Exercise: What is needed here is every line of the records that includes "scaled".

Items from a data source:
______

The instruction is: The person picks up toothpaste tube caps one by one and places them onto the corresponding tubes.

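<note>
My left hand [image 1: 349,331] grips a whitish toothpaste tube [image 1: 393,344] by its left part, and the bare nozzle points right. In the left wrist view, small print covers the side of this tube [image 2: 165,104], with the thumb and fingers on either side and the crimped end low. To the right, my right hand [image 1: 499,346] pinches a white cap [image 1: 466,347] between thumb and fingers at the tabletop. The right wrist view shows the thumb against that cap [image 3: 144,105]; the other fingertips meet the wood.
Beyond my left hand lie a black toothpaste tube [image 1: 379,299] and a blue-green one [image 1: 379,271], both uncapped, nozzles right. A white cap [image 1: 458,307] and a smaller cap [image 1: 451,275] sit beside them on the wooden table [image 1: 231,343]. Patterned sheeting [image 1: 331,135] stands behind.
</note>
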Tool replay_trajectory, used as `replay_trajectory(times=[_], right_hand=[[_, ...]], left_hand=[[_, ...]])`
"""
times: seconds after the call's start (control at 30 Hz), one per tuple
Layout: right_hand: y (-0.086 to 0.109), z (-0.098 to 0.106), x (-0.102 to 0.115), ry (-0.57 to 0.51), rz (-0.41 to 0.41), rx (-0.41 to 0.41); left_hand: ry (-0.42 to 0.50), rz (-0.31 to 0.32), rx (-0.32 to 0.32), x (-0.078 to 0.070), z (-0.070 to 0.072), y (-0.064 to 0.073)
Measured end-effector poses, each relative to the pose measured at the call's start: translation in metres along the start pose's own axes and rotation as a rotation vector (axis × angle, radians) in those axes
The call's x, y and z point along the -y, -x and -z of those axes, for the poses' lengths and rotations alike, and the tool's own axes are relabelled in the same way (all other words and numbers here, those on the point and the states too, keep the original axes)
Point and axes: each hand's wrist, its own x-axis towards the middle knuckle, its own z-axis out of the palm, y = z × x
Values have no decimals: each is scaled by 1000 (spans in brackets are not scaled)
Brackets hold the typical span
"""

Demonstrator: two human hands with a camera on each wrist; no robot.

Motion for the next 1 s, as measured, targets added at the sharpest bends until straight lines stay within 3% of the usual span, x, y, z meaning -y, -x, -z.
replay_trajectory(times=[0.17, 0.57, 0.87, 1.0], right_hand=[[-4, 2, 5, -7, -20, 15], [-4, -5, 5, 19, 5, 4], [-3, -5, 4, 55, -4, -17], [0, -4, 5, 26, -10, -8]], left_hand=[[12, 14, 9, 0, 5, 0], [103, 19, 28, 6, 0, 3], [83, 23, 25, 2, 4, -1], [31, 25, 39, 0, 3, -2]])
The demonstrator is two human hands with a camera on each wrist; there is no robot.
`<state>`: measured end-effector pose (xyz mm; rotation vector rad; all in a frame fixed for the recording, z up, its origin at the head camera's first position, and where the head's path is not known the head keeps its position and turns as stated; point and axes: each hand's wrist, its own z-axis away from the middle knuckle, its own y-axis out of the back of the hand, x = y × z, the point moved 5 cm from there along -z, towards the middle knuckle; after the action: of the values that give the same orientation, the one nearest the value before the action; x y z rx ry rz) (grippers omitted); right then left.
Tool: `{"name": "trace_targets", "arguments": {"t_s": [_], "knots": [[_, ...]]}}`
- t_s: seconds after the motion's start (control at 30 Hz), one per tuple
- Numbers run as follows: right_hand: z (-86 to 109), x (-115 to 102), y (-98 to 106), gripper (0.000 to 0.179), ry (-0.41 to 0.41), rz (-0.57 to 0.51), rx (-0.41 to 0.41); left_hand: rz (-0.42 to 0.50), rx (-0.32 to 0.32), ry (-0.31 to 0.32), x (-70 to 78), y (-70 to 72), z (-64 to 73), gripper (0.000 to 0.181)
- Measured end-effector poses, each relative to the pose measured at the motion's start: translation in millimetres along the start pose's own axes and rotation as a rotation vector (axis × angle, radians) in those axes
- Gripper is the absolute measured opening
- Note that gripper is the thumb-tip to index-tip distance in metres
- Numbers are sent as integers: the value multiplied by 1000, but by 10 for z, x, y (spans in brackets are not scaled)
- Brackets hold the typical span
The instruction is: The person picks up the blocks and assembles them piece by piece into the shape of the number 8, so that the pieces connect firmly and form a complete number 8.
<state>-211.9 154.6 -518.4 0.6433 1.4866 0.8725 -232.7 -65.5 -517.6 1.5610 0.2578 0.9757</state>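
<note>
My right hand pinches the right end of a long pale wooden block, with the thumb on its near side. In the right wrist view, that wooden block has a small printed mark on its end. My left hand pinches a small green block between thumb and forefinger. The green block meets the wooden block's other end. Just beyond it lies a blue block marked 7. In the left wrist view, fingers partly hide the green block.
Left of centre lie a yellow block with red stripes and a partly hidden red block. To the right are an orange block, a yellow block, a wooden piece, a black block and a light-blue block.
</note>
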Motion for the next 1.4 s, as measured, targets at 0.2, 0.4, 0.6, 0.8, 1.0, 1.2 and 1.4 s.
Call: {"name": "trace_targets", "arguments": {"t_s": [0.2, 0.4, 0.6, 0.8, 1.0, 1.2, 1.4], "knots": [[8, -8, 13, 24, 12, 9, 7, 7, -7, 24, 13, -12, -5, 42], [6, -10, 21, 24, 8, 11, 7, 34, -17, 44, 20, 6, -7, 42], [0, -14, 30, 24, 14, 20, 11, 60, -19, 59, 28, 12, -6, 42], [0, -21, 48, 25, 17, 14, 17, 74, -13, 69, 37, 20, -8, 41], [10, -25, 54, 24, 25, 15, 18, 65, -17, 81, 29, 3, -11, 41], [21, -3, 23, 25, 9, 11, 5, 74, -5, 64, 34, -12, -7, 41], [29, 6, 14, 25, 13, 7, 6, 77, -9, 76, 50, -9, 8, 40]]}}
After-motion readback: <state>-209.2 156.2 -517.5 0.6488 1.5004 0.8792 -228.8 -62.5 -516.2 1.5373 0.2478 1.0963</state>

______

Output of the task:
Values have no decimals: each is scaled by 1000 (spans in brackets are not scaled)
- Numbers are sent as integers: the value multiplied by 1000, but by 10 for z, x, y (spans in brackets are not scaled)

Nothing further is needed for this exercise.